Eventually your body starts invoicing you. And once exhaustion starts messing with work, sleep stops feeling like some soft little wellness concern. Bad sleep affects focus, memory, patience, decision-making, mood, and the ability to tolerate even one unnecessary Zoom meeting. People can only push through for so long before their brains start quietly filing complaints.

The problem, obviously, is that most people can’t call out every time they sleep badly. I’d be out of work everyday if that was true. But rent exists, managers exist. Jobs still expect everyone to show up even when they feel like an unplugged appliance. Welcome to American capitalism and protestant work ethic.

Trying to Fix It Before Morning

So people are trying to fix the issue at night before it wrecks the next day. Earlier phone cutoffs. White noise. Colder bedrooms. Weighted blankets. Sleep gummies. Anything that makes the transition from wired and stressed to fast asleep feel a little less impossible.

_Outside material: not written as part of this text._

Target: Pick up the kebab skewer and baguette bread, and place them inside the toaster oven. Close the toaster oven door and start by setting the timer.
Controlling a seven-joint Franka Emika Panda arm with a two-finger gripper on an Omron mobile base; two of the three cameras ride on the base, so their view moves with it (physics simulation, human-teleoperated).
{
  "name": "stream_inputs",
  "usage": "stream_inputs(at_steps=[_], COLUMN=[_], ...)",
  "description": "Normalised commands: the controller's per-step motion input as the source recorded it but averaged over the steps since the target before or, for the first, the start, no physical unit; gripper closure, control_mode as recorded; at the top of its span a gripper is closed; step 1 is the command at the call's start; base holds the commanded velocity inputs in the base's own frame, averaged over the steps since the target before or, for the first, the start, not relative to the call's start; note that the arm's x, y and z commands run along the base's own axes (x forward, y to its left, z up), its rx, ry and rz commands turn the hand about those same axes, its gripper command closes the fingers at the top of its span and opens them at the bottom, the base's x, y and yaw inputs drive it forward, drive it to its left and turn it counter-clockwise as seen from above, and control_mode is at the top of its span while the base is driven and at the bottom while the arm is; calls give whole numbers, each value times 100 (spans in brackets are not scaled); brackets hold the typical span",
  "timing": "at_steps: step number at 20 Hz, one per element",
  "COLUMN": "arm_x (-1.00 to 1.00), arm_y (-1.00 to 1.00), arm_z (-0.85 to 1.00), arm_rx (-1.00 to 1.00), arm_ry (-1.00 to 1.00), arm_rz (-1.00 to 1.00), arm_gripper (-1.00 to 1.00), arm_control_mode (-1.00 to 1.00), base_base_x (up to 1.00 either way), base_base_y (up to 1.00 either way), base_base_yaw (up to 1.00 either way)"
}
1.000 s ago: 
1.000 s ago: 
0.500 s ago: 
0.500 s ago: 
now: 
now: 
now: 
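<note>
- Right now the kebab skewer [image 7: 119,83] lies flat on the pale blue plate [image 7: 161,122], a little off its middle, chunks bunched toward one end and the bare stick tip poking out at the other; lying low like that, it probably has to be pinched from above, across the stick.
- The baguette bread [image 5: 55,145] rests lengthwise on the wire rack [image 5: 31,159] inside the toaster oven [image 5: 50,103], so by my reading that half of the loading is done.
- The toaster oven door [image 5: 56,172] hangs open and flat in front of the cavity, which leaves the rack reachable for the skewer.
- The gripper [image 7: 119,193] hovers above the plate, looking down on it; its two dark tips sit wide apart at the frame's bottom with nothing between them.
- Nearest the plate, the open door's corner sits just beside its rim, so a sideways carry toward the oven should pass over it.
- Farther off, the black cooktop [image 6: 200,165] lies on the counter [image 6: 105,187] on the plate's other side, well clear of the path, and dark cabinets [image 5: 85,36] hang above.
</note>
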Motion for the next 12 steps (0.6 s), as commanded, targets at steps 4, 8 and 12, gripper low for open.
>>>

That’s when I have to pop a gummy for the night, an Oola gummy to make me go ooh la la my ass to bed. Low-key sounds like my drug fix but it actually isn’t. Oola’s sleep gummies combine cannabinoids like THC, CBD, and CBN for nighttime relaxation and sleep support, which is the kind of thing that appeals to people who just feel awake at night and can’t shut down. Ask me, I’m the most overstimulated and tense between the hours of 11pm and 2am. Oola helps when you’re mentally unable to land the plane.

Obviously, a gummy will not fix burnout, bad management, understaffing, or the spiritual damage of being asked to circle back on something that could have been ignored forever. But if people are so exhausted that they’re using sick days just to sleep, then the problem is bigger than poor time management. Americans know they need rest. The hard part is getting enough of it before work culture, phones, stress, and life eat the entire night.